Aucun routing ne peut encore être valablement établi tant que l'identification n'a pas eu lieu.
En conséquence, et au stade actuel de la mesure de rétention administrative qui débute, et alors que les perspectives raisonnables d'éloignement doivent s'entendre comme celles pouvant être réalisées dans le délai maximal de la rétention applicable à l'étranger, il ne peut être affirmé que l'éloignement de l'appelant ne pourra avoir lieu avant l'expiration de ce délai, d'autant que le conflit diplomatique peut connaître une amélioration à bref délai.
La prolongation de la rétention administrative est donc justifiée.
La décision déférée sera en conséquence confirmée en toutes ses dispositions.
L'assignation à résidence
Selon l'article L.743-13 du CESEDA, le juge peut ordonner l'assignation à résidence de l'étranger lorsque celui-ci dispose de garanties de représentation effectives.
Toutefois, une assignation à résidence suppose que soit remis aux services de police ou à une unité de gendarmerie, l'original d'un passeport ou d'un document d'identité.

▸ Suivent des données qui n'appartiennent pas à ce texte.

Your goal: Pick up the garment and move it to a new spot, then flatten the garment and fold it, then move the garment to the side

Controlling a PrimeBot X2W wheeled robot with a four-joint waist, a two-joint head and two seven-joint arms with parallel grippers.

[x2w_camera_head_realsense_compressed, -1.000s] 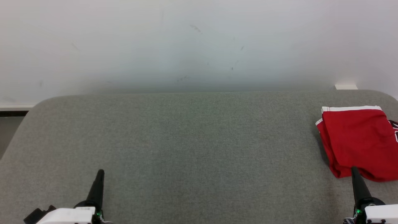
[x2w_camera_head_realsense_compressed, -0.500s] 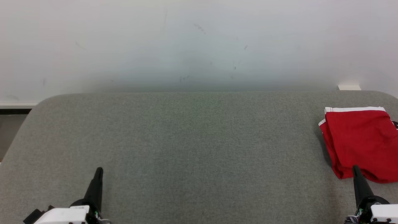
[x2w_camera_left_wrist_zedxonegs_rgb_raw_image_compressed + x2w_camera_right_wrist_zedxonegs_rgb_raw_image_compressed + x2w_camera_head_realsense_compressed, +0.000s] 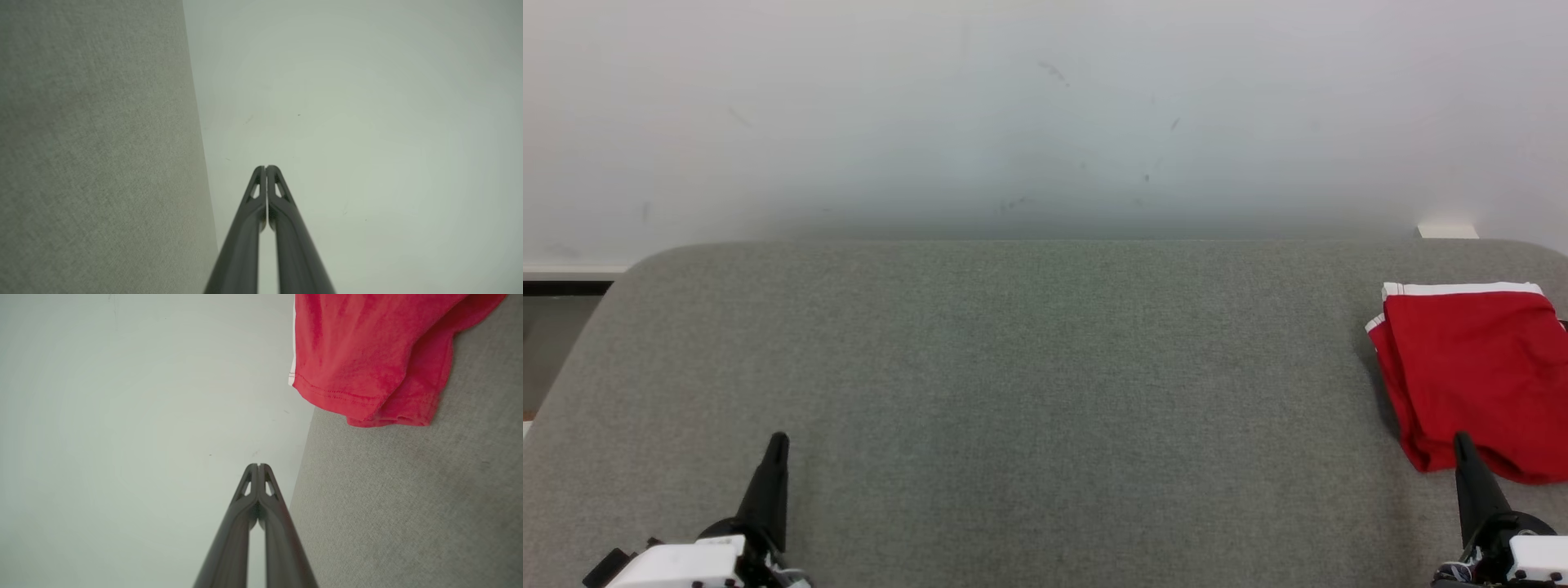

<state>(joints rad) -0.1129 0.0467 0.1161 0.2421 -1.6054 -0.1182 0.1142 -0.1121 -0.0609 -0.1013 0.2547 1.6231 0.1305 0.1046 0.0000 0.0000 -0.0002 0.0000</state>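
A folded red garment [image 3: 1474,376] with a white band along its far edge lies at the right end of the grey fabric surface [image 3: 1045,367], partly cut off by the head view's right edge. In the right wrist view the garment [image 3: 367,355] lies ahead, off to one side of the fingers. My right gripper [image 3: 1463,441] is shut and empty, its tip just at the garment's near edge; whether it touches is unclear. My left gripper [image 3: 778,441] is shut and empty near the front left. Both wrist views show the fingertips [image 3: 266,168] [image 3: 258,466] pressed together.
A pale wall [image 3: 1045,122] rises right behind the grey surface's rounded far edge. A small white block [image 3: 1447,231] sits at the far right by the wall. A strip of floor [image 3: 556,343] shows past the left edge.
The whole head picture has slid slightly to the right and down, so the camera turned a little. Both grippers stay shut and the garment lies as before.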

Cette formalité prescrite par l'article L743-13 du code de l'entrée et du séjour des étrangers et du droit d'asile conditionne impérativement l'examen d'une demande d'assignation à résidence.
Faute de respecter cette condition, la demande d'assignation à résidence sera rejetée.
En conséquence, l'ordonnance déférée sera confirmée en toutes ses dispositions.
PAR CES MOTIFS
Statuant par ordonnance mise à disposition au greffe après avis aux parties,
Déclarons recevable l'appel interjeté par par M. [Y] [S] [X] [T] à l'encontre de l'ordonnance du magistrat du siège du tribunal judiciaire de Toulouse du 24 février 2025,
Confirmons ladite ordonnance en toutes ses dispositions,
Disons que la présente ordonnance sera notifiée à la PREFECTURE DE L'AVEYRON, service des étrangers, à [Y] [S] [X] [T], ainsi qu'à son conseil et communiquée au Ministère Public.